The Company determines revenue recognition through the following steps:
identification of the contract, or contracts with a customer;
identification of the performance obligations in the contract;
determination of the transaction price;
allocation of the transaction price to the performance obligations in the contract; and
recognition of revenue, when, or as, the Company satisfies a performance obligation.
Depending on the nature of the contract, revenue from subscription-based arrangements is recognized on a ratable basis over the contractual subscription period of the arrangement or recognized as usage is incurred.
Usage above the commitment is either recognized as incurred or as an estimate of usage above the minimum commitment. Usage above the minimum commitment is estimated by looking at usage in previous months and other factors and projecting out for the rest of the contract. The estimated usage-based revenues are constrained to the amount the Company expects to be entitled to receive in exchange for providing access to its platform.
Recently Issued Accounting Pronouncements Not Yet Adopted
In October 2021, the Financial Accounting Standards Board (“FASB”) issued ASU No. 2021-08, Business Combinations - Accounting for Contract Liabilities from Contracts with Customers (Topic 805), which requires an acquirer in a business combination to recognize and measure contract assets and contract liabilities from acquired contracts using the revenue recognition guidance under ASC 606 as if the entity had originated the contracts.
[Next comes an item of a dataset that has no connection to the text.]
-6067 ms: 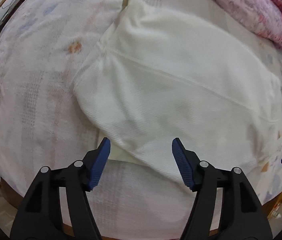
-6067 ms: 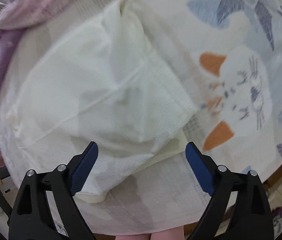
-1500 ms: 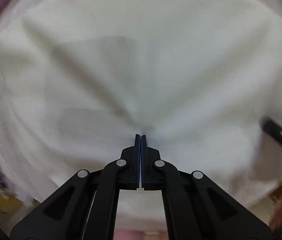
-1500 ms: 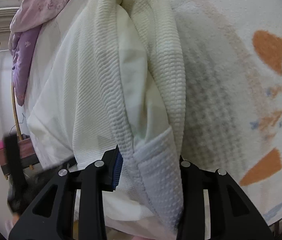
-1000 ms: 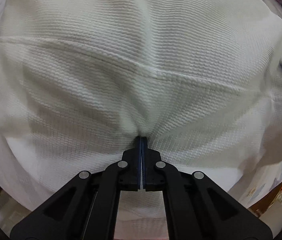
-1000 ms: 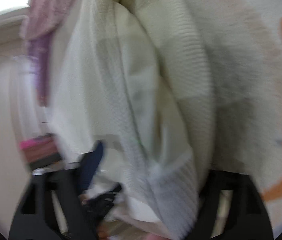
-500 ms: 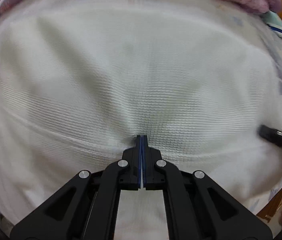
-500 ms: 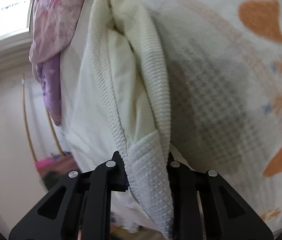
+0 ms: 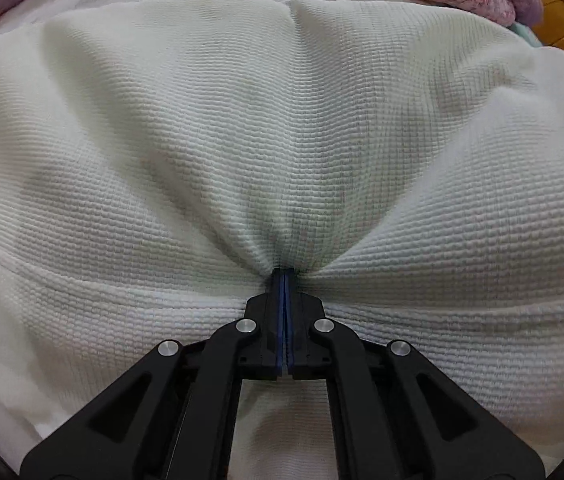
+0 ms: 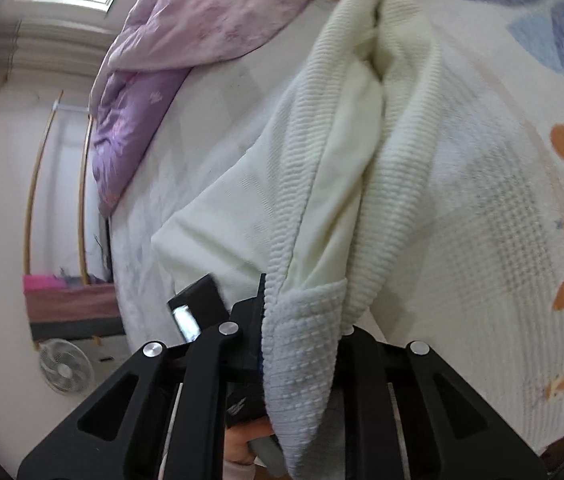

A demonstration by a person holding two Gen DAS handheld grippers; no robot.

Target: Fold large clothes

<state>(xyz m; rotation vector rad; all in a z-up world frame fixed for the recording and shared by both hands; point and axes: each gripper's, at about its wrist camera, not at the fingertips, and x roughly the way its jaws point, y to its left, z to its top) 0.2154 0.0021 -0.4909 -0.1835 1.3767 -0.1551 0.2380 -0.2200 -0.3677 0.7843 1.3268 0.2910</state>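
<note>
Over the patterned bedsheet (image 10: pixel 522 208), the left gripper (image 9: pixel 284 280) and right gripper (image 10: pixel 302 320) each clench the cream waffle-knit garment (image 9: pixel 282 140).

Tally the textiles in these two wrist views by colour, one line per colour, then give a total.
White or cream: 1, the waffle-knit garment that both the left gripper and the right gripper are shut on.
Pink and purple: 1, the quilt bunched at the far side.
White with blue and orange print: 1, the bedsheet.
Total: 3
</note>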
The guidance is effective for fiscal years beginning after April 1, 2023, including interim periods within those fiscal years. The Company is currently evaluating the impact of adopting this guidance.
Recently Adopted Accounting Pronouncements
In May 2021, the FASB issued ASU 2021-04, Earnings Per Share (Topic 260), Debt-Modifications and Extinguishments (Subtopic 470-50), Compensation-Stock Compensation (Topic 718), and Derivatives and Hedging-Contracts in Entity’s Own Equity (Subtopic 815-40). The new ASU addresses an issuer’s accounting for certain modifications or exchanges of freestanding equity-classified written call options. The Company adopted this new standard on April 1, 2022. The adoption of this standard did not have an impact on its condensed consolidated financial statements.

2.    Business Combinations
K2 Cyber Security Inc.
On September 14, 2022, the Company acquired all of the equity interests in K2 Cyber Security Inc. (“K2”), a company that provides a differentiated, signatureless approach to vulnerability and hack detection. The aggregate purchase price of $16.6 million consisted of approximately (i) $4.5 million in cash (of which the Company held back approximately $3.3 million for 18 months after the transaction closing date for indemnification purposes, which has been accrued as a long-term liability) and (ii) 202,752 shares of the Company’s common stock with an aggregate fair value of approximately $12.1 million, after taking into account the holdback arrangement with the K2 founders, as described below. The fair value of the consideration transferred was determined based on a $59.74 per share price of the Company’s common stock on the closing date of the acquisition.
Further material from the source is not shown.